**What to do**
For each entry in the listing, produce an exact copy.

* * * *

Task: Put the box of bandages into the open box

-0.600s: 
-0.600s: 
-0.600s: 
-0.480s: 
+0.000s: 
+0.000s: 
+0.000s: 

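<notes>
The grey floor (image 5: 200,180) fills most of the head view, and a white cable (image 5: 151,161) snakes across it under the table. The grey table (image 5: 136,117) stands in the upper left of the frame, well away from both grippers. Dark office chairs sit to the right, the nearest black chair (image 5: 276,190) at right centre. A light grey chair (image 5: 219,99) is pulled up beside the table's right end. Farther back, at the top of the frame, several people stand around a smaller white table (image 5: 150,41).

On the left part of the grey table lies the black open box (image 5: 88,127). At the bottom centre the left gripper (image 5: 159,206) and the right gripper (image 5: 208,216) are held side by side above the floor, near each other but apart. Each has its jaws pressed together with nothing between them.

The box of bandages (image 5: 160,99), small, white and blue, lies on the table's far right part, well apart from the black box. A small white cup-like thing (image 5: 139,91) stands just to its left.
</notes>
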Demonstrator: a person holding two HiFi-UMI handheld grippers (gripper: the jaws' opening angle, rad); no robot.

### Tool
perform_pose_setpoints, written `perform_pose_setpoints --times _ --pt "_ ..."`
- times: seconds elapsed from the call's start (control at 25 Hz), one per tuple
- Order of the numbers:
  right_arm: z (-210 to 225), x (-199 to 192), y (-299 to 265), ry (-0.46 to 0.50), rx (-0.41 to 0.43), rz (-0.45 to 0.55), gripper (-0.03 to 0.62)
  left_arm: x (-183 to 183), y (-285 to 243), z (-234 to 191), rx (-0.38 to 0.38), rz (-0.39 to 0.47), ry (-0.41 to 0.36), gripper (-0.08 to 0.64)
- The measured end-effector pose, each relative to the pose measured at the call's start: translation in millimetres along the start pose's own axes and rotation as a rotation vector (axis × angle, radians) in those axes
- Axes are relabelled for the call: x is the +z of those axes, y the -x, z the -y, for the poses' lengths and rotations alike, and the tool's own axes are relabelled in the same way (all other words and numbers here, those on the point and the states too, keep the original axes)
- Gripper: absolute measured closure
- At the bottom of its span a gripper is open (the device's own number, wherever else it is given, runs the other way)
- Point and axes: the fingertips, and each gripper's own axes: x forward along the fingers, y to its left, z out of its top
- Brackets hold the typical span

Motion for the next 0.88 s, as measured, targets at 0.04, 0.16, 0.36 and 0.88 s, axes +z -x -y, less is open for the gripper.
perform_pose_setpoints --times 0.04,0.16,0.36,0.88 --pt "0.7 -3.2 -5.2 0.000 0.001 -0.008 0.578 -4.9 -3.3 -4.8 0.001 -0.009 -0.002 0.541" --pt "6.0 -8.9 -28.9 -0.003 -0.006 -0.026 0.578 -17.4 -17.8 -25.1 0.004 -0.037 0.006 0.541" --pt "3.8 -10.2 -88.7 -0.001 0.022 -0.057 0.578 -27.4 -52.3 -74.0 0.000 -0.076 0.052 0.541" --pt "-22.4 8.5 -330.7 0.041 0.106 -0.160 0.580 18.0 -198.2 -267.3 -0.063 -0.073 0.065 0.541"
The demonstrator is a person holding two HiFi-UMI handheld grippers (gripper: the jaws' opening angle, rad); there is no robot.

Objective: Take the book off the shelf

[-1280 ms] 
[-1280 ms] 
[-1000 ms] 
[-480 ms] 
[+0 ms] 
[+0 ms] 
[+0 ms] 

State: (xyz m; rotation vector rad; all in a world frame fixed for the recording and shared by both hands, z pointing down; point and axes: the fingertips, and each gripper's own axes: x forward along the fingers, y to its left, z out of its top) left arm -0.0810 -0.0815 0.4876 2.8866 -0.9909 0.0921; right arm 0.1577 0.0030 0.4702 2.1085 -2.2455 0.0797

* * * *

**Response area**
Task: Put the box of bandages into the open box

-0.600s: 
-0.600s: 
-0.600s: 
-0.480s: 
+0.000s: 
+0.000s: 
+0.000s: 

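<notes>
The grey floor (image 5: 200,180) fills most of the head view, and a white cable (image 5: 151,161) snakes across it under the table. The grey table (image 5: 136,117) stands in the upper left of the frame, well away from both grippers. Dark office chairs sit to the right, the nearest black chair (image 5: 276,190) at right centre. A light grey chair (image 5: 219,99) is pulled up beside the table's right end. Farther back, at the top of the frame, several people stand around a smaller white table (image 5: 150,41).

On the left part of the grey table lies the black open box (image 5: 88,127). At the bottom centre the left gripper (image 5: 159,206) and the right gripper (image 5: 208,216) are held side by side above the floor, near each other but apart. Each has its jaws pressed together with nothing between them.

The box of bandages (image 5: 160,99), small, white and blue, lies on the table's far right part, well apart from the black box. A small white cup-like thing (image 5: 139,91) stands just to its left.
</notes>
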Demonstrator: a person holding two HiFi-UMI handheld grippers (gripper: the jaws' opening angle, rad); no robot.

### Tool
perform_pose_setpoints, written `perform_pose_setpoints --times _ --pt "_ ..."`
- times: seconds elapsed from the call's start (control at 25 Hz), one per tuple
- Order of the numbers:
  right_arm: z (-210 to 225), x (-199 to 192), y (-299 to 265), ry (-0.46 to 0.50), rx (-0.41 to 0.43), rz (-0.45 to 0.55), gripper (-0.03 to 0.62)
  left_arm: x (-183 to 183), y (-285 to 243), z (-234 to 191), rx (-0.38 to 0.38), rz (-0.39 to 0.47), ry (-0.41 to 0.36), gripper (-0.08 to 0.64)
- The measured end-effector pose, each relative to the pose measured at the call's start: translation in millimetres along the start pose's own axes and rotation as a rotation vector (axis × angle, radians) in those axes
- Axes are relabelled for the call: x is the +z of those axes, y the -x, z the -y, for the poses' lengths and rotations alike, and the tool's own axes are relabelled in the same way (all other words and numbers here, those on the point and the states too, keep the original axes)
- Gripper: absolute measured closure
- At the bottom of its span a gripper is open (the device's own number, wherever else it is given, runs the other way)
- Point and axes: the fingertips, and each gripper's own axes: x forward along the fingers, y to its left, z out of its top
- Brackets hold the typical span

Motion for the next 0.88 s, as measured, targets at 0.04, 0.16, 0.36 and 0.88 s, axes +z -x -y, less is open for the gripper.
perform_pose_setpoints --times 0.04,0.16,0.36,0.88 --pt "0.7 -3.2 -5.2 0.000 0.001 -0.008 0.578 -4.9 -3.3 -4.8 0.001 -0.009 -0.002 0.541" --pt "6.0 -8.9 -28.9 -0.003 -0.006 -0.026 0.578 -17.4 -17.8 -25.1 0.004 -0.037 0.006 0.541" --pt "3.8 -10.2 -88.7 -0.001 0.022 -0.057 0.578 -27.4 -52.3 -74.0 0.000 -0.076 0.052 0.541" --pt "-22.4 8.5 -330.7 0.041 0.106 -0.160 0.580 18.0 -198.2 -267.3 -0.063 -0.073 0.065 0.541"
The demonstrator is a person holding two HiFi-UMI handheld grippers (gripper: the jaws' opening angle, rad); there is no robot.

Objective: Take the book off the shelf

[-1280 ms] 
[-1280 ms] 
[-1000 ms] 
[-480 ms] 
[+0 ms] 
[+0 ms] 
[+0 ms] 

State: (xyz m; rotation vector rad; all in a world frame fixed for the recording and shared by both hands, z pointing down; point and axes: the fingertips, and each gripper's own axes: x forward along the fingers, y to its left, z out of its top) left arm -0.0810 -0.0815 0.4876 2.8866 -0.9909 0.0921; right arm 0.1577 0.0030 0.4702 2.1085 -2.2455 0.0797

This answer leaves nothing further to address.